Install and configure Kubernetes on Arch Linux
In this post we will see how to install and configure a Kubernetes cluster on Arch Linux nodes.
You can find plenty of documentation at the official Kubernetes site, but at the same time it can feel a bit overwhelming, especially if you are a newcomer, so in this post I’ll try to summarize the steps needed to get your cluster and up running on Arch Linux.
The lab setup we are going to create as part of this post will be a highly available Kubernetes cluster. We will have three nodes for the control-plane, which will also be un-tainted, so we can schedule pods on them. Each node in the cluster will be running with 2 CPUs and 4 GB of memory. If needed, we can expand the cluster afterwards by addig more worker nodes to it.
For more details about Highly Available Kubernetes cluster, please make sure to check this page here.
Requirements
First, make sure that you have Arch Linux installed. If you haven’t done that before head first to the Arch Linux installation guide.
Each node in the Kubernetes cluster will have 2 CPUs and 4 GB of
memory and for bootstrapping the cluster we will use the kubeadm
tool. First, make sure your Arch Linux nodes have the basic set of
configuration applied, e.g. configure
hostnames,
set static IP
addresseses,
configure DNS servers, NTP servers, etc.
We will need devtools and base-devel packages in order to build the
kubelet, kubeadm and kubectl command-line tools. If you are using
a tool to install packages from AUR
you can use that instead to install the kubelet, kubeadm and kubectl tools.
In this post we will build these packages and use pacman(8) to install them,
in order to keep things simple and straight-forward.
sudo pacman -S devtools base-devel
While bootstrapping the Kubernetes cluster one of the preflight checks that Kubernetes performs is to see whether you have an active swap. If it finds an active swap partition it will fail and stop there.
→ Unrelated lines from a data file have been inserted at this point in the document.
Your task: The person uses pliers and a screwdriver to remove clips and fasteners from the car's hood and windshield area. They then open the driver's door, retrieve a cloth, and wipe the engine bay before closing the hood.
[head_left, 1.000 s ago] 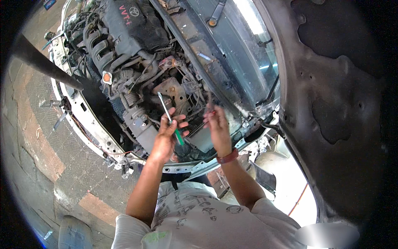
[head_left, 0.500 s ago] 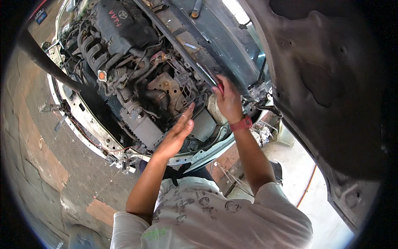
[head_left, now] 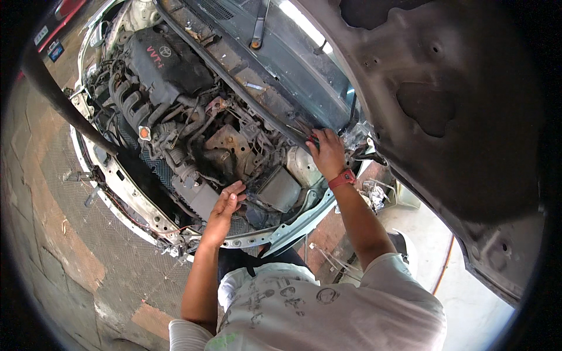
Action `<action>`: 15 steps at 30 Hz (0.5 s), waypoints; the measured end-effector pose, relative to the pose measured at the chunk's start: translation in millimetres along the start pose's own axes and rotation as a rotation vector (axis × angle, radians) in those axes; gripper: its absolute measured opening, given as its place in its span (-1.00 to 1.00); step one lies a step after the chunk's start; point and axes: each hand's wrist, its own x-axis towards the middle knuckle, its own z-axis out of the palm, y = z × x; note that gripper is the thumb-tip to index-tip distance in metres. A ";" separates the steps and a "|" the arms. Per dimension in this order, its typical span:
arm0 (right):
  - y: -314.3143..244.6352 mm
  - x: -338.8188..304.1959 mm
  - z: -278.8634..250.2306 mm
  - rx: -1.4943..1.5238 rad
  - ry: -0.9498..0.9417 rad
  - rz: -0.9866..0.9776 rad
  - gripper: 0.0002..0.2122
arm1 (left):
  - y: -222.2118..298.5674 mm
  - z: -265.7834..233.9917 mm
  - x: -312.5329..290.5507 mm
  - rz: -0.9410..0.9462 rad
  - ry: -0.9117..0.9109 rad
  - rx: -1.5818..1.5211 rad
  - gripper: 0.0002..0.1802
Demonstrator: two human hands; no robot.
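My right hand (head_left: 328, 153) is at the windshield-side edge of the engine bay, its fingers closed round the red and black handle of a slim tool, apparently a screwdriver (head_left: 313, 140). The tool's thin shaft points up and left along the cowl edge, and its tip is hard to make out. My left hand (head_left: 225, 206) hovers above the front of the bay with its fingers loosely stretched and nothing in them. It is between a grey box (head_left: 202, 198) and a dark rectangular box (head_left: 279, 188). Beyond the hands lies the black engine cover (head_left: 167, 65).
The raised hood (head_left: 468, 169) fills the right side. A dark tube (head_left: 70, 114) crosses the left. On the cowl lies a small metal piece (head_left: 253, 86), with a wiper arm (head_left: 260, 26) beyond. The car's front frame (head_left: 137, 205) curves along the near left.
My right hand has lowered toward the cowl's near corner with the tool. My left hand has drawn back toward me and to the left. The view has shifted slightly.
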 end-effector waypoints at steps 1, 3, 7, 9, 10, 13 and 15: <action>-5.4 7.1 -2.5 0.030 0.011 0.043 -0.65 | 2.0 -0.3 0.1 0.001 0.013 0.005 -0.24; -23.0 30.2 -13.0 0.093 0.034 0.123 -0.66 | 3.4 -0.9 0.8 0.017 0.030 -0.003 -0.27; -16.7 131.5 10.7 0.715 0.289 0.437 -0.70 | 16.4 2.1 6.3 0.040 0.034 0.021 -0.34; -5.1 184.0 21.4 1.007 0.377 0.589 -0.69 | 26.0 7.2 11.9 0.051 0.018 0.020 -0.42; -20.0 210.3 10.5 1.151 0.371 0.669 -0.66 | 33.0 10.0 13.8 0.064 0.029 0.003 -0.43; -31.1 224.5 1.5 1.406 0.249 0.697 -0.60 | 47.6 17.7 24.8 0.118 0.002 -0.033 -0.44; -37.4 220.7 -3.2 1.585 0.145 0.635 -0.59 | 57.5 22.3 36.2 0.173 -0.009 -0.042 -0.44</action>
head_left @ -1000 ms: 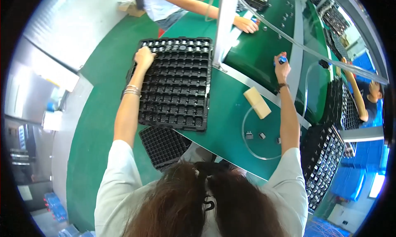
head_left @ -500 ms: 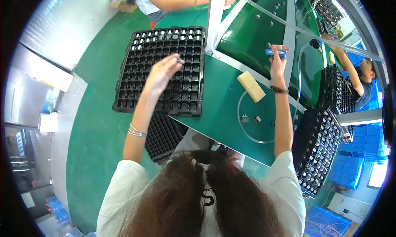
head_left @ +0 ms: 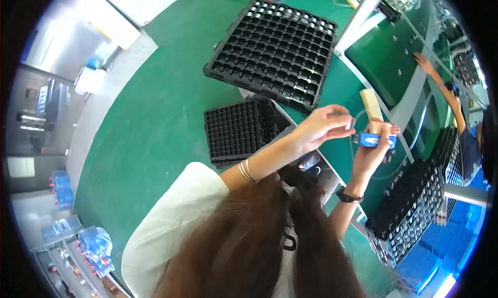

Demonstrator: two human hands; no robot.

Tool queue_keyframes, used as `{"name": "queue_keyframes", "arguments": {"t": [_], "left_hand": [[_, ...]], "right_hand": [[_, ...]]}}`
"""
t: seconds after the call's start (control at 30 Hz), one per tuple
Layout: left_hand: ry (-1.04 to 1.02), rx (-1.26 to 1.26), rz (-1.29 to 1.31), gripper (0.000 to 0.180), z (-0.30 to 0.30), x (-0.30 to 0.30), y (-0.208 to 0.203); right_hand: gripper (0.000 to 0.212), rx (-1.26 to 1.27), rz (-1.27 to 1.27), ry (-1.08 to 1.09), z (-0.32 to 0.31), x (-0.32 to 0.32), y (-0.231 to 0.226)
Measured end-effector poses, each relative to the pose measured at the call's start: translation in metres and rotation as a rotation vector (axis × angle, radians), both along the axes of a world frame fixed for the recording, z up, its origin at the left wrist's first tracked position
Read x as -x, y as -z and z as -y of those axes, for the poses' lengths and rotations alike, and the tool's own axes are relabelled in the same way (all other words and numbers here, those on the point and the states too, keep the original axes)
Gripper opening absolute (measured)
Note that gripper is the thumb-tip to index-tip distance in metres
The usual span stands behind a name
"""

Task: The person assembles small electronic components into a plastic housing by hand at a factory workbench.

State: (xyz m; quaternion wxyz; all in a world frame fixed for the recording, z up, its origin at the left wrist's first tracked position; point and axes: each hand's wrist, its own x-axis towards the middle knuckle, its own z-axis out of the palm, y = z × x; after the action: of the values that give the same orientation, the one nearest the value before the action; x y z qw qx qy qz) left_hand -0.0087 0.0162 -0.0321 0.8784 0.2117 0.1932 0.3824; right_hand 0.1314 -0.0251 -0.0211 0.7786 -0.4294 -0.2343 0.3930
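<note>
My left hand (head_left: 322,126) is closed, its fingertips pinching a small silvery part (head_left: 351,123). Just right of it, my right hand (head_left: 369,155) grips a small blue hand-held tool (head_left: 377,140), whose left end almost meets the left fingertips. Whether the part touches the tool I cannot tell. Beyond the left hand lies a large black compartment tray (head_left: 275,49), with small silvery parts in its far rows and bare pockets nearer me. A yellow foam-like block (head_left: 370,104) rests on the green table (head_left: 340,85) just past the right hand.
Below the table's left edge sits a stack of black trays (head_left: 233,132). Filled black trays (head_left: 415,225) stand at right. Past a white post (head_left: 360,18) runs a green conveyor (head_left: 381,57) with small parts. A co-worker's arm (head_left: 441,85) reaches over it. Clear tubing loops near my right hand.
My left hand has come from over the tray to beside the blue tool. My right hand has drawn back from the conveyor, tool still in it. The view has turned and shifted.
</note>
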Motion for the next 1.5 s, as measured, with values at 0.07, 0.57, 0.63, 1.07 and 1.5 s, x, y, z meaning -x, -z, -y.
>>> {"name": "queue_keyframes", "arguments": {"t": [0.07,0.57,0.63,1.07,1.5], "left_hand": [[-0.013,-0.077,-0.134,0.046,0.007,0.01,-0.012],[-0.068,-0.044,-0.162,0.028,0.029,-0.002,-0.01],[-0.073,-0.036,-0.182,0.027,0.031,-0.002,-0.006],[-0.068,-0.08,-0.207,0.027,0.04,-0.011,0.014],[-0.199,0.09,-0.335,0.032,0.018,0.024,0.038]], "right_hand": [[0.029,-0.012,0.149,-0.028,0.005,0.012,0.002],[0.025,-0.068,0.352,-0.14,0.033,0.031,-0.01],[0.024,-0.056,0.325,-0.14,0.035,0.032,-0.009],[0.02,0.092,0.276,-0.31,0.039,0.021,0.002],[0.031,0.209,1.017,0.253,-0.071,-0.137,0.071]]}}
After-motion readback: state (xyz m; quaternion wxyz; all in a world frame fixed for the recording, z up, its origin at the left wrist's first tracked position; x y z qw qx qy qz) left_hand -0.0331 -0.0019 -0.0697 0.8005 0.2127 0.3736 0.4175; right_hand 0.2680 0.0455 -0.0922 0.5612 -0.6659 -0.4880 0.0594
In order to pass the preflight checks you need to disable swap on each node in the Kubernetes cluster.
sudo swapoff -a
Make sure to also update /etc/fstab, so that swap is not mounted during boot.
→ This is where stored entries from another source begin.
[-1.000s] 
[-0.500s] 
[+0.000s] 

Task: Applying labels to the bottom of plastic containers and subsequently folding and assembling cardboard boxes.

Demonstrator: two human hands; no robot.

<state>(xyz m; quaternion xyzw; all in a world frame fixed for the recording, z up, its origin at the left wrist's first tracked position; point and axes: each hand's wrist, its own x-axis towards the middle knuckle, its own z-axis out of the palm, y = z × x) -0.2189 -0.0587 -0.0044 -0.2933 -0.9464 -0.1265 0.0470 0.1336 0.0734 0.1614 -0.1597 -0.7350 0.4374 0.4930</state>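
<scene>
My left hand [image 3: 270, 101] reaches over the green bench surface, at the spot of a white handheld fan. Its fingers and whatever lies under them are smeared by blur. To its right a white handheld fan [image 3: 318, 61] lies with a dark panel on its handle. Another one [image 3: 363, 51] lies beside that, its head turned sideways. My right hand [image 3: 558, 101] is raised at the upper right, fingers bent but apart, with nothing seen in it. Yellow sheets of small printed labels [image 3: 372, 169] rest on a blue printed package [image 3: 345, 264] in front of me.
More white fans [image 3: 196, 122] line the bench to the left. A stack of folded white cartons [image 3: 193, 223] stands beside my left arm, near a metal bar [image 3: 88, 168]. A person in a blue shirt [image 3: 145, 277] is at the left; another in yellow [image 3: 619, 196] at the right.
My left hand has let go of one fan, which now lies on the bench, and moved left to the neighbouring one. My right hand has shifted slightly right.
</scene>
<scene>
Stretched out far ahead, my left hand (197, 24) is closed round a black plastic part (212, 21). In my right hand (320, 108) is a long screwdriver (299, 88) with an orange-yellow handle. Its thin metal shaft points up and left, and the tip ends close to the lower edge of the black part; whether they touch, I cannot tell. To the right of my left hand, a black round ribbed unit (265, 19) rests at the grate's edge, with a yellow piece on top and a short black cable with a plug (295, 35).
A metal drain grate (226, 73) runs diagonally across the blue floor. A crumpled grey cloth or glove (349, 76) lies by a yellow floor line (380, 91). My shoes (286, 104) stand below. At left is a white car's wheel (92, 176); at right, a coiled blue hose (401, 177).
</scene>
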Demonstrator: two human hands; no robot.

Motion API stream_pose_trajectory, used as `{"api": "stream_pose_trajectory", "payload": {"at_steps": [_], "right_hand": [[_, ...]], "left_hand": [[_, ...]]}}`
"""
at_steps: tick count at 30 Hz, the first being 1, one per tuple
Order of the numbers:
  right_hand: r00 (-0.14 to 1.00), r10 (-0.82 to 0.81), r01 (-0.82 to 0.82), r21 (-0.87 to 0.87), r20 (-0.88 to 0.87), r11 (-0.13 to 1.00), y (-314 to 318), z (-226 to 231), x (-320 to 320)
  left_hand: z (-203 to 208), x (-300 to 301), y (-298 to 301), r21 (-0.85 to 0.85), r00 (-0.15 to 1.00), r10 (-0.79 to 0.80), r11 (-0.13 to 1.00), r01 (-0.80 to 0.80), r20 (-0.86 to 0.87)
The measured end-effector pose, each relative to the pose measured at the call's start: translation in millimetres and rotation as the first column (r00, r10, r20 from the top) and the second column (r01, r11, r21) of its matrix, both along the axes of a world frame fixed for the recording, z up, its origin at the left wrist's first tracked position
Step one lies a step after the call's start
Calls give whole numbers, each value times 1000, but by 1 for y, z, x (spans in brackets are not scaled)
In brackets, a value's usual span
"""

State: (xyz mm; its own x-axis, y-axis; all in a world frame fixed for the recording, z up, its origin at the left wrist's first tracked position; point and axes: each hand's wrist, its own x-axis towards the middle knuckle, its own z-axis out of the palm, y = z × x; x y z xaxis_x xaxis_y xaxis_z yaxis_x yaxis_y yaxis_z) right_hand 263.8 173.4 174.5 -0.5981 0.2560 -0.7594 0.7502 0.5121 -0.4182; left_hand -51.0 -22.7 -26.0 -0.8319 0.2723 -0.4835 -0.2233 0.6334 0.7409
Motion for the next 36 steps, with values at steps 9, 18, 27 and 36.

If you really have no choice and must use swap, though not recommended,
you can add the following flag to your /etc/default/kubernetes file.
--fail-swap-on=false
Container runtime
We will install and configure Docker as the
Container Runtime for
Kubernetes.
If you have special requirements for your Docker images and containers, e.g.
you want them to reside on an LVM volume now is the time to create that volume
and have it mounted under /var/lib/docker.
Install Docker:
sudo pacman -S docker
If you want any users to be able to interface with Docker you can
add them to the docker group as well, e.g.
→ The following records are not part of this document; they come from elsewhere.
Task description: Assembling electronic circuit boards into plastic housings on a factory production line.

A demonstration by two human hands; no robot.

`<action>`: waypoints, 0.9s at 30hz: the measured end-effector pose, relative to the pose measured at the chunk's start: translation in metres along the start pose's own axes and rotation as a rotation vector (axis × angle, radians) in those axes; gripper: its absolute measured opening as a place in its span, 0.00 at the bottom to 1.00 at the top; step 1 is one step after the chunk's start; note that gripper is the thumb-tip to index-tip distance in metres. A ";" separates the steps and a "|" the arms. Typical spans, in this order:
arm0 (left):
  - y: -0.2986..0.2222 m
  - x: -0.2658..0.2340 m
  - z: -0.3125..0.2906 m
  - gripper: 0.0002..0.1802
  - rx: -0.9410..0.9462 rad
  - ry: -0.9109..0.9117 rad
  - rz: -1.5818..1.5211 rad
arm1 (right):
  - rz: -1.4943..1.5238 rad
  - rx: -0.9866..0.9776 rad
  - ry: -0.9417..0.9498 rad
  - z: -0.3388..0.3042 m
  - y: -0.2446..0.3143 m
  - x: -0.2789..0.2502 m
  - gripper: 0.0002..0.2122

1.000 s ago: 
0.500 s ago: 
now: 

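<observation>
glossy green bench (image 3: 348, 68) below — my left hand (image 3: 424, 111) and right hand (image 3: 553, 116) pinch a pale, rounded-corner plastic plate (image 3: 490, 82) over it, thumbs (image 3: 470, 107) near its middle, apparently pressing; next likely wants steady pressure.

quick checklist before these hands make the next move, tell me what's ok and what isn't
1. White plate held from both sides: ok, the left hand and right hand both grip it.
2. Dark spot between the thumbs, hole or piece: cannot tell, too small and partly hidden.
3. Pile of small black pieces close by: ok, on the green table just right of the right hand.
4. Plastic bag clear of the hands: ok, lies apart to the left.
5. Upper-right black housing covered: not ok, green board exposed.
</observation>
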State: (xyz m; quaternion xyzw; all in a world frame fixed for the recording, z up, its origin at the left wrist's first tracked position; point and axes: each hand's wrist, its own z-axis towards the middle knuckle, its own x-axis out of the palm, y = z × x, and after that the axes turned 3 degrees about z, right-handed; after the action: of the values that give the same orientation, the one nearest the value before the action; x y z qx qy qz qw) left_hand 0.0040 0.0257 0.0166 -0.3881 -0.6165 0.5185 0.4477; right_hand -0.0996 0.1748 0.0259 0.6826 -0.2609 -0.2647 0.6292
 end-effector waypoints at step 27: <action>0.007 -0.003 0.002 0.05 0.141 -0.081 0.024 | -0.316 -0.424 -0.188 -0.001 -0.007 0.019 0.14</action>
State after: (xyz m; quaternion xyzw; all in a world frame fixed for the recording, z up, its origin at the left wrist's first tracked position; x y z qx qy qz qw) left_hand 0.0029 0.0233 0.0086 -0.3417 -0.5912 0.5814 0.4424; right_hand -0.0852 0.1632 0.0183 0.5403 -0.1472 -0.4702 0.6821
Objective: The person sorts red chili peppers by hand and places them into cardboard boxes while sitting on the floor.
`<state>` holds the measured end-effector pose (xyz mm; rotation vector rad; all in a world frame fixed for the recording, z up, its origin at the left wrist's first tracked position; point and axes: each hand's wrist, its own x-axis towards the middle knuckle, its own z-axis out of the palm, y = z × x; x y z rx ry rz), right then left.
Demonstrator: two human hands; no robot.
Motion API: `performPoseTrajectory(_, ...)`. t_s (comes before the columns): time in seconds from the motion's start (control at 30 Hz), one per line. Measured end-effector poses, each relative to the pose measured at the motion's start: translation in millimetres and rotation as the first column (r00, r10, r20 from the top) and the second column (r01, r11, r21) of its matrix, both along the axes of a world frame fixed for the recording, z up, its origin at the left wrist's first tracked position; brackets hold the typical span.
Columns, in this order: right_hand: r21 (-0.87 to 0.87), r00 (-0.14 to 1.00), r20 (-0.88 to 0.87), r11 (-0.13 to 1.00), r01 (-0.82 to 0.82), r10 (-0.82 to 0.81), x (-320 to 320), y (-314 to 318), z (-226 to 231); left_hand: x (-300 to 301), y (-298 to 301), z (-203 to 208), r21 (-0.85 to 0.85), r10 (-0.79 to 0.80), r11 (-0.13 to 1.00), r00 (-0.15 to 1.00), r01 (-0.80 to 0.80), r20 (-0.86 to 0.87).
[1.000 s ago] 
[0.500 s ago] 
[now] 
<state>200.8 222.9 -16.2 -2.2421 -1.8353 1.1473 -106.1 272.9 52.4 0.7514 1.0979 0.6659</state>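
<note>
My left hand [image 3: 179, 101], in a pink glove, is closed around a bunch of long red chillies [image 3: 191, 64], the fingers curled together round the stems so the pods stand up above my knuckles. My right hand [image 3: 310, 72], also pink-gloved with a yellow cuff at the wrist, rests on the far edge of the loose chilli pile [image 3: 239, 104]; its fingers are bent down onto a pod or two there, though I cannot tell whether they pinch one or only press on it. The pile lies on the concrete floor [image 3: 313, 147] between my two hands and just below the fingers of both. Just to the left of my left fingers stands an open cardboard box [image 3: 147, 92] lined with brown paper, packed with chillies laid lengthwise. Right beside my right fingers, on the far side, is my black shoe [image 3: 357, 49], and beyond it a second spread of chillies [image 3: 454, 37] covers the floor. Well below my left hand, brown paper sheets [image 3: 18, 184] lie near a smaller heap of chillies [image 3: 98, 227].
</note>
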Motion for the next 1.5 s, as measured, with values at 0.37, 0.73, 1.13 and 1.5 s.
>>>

sudo usermod -a -G docker <username>
Configure Docker to use overlay2 storage driver and systemd as the
cgroup driver. Edit /etc/docker/daemon.json file.
{
"exec-opts": ["native.cgroupdriver=systemd"],
"log-driver": "json-file",
"log-opts": {
"max-size": "100m"
},
"storage-driver": "overlay2"
}
Create a systemd
drop-in
unit and set TasksMax=infinity option.
sudo systemctl edit docker
Add the following content.
[Service]
TasksMax=infinity
Enable and start the Docker service.
sudo systemctl daemon-reload
sudo systemctl enable docker
sudo systemctl start docker
Verify that Docker has been installed and working correctly.
sudo docker info
Installing Kubernetes packages
Now we can install the kubectl, kubeadm and kubelet packages.
We will use the following script to fetch the packages from AUR
and install them.
#!/usr/bin/env sh
OLD_PWD="${OLDPWD}"
PACKAGE_DIR="${HOME}/kube-packages/$( date +%Y-%m-%d )"
mkdir -p "${PACKAGE_DIR}"
for p in kubectl-bin kubelet-bin kubeadm-bin cni-plugins-bin; do
cd "${PACKAGE_DIR}"
echo "> Fetching ${p} ..."
curl -O https://aur.archlinux.org/cgit/aur.git/snapshot/${p}.tar.gz
tar zxvf ${p}.tar.gz
cd "${PACKAGE_DIR}/${p}"
echo "> Building ${p} ..."
makepkg
echo "> Installing ${p} ..."
sudo pacman --noconfirm -U *.tar.zst
done
cd "${OLD_PWD}"
echo "> Done"
Save above script somewhere (e.g. ~/install-kube-packages.sh) and execute it.
chmod +x install-kube-packages.sh
./install-kube-packages.sh
Verify that kubectl, kubelet and kubeadm have been installed
properly. It is important to check that kubectl, kubelet and
kubeadm are all at the same version.
$ kubelet --version
Kubernetes v1.17.4
This is the kubeadm version we have.
$ kubeadm version
kubeadm version: &version.Info{Major:"1", Minor:"17", GitVersion:"v1.17.4", GitCommit:"8d8aa39598534325ad77120c120a22b3a990b5ea", GitTreeState:"clean", BuildDate:"2020-03-12T21:01:11Z", GoVersion:"go1.13.8", Compiler:"gc", Platform:"linux/amd64"}
And this is the kubectl version we have.
$ kubectl version
Client Version: version.Info{Major:"1", Minor:"17", GitVersion:"v1.17.4", GitCommit:"8d8aa39598534325ad77120c120a22b3a990b5ea", GitTreeState:"clean", BuildDate:"2020-03-12T21:03:42Z", GoVersion:"go1.13.8", Compiler:"gc", Platform:"linux/amd64"}
The connection to the server localhost:8080 was refused - did you specify the right host or port?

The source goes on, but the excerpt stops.